Exercise details. Only one stretch of the records below should be repeated. It starts with the line containing "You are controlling" and goes on through the line containing "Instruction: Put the", exactly as written.

Information supplied.
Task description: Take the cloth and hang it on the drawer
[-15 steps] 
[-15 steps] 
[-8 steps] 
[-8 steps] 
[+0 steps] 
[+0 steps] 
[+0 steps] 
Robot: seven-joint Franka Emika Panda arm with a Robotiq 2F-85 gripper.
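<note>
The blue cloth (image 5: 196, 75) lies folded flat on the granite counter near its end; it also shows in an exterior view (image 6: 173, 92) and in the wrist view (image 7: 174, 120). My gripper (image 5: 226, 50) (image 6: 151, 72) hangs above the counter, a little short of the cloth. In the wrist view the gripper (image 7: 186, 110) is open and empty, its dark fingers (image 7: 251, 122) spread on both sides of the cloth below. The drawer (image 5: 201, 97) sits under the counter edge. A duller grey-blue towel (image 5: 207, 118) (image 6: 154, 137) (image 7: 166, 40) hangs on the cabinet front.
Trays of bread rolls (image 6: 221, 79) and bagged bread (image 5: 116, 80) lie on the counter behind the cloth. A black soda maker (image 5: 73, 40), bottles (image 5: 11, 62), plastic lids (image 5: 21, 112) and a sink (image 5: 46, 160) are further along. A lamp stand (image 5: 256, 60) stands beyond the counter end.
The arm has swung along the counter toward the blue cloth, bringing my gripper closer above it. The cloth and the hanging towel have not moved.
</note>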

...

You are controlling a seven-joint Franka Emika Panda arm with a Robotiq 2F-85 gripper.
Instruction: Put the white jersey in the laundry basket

Exercise result.
You are controlling a seven-joint Franka Emika Panda arm with a Robotiq 2F-85 gripper.
Instruction: Put the white jersey in the laundry basket

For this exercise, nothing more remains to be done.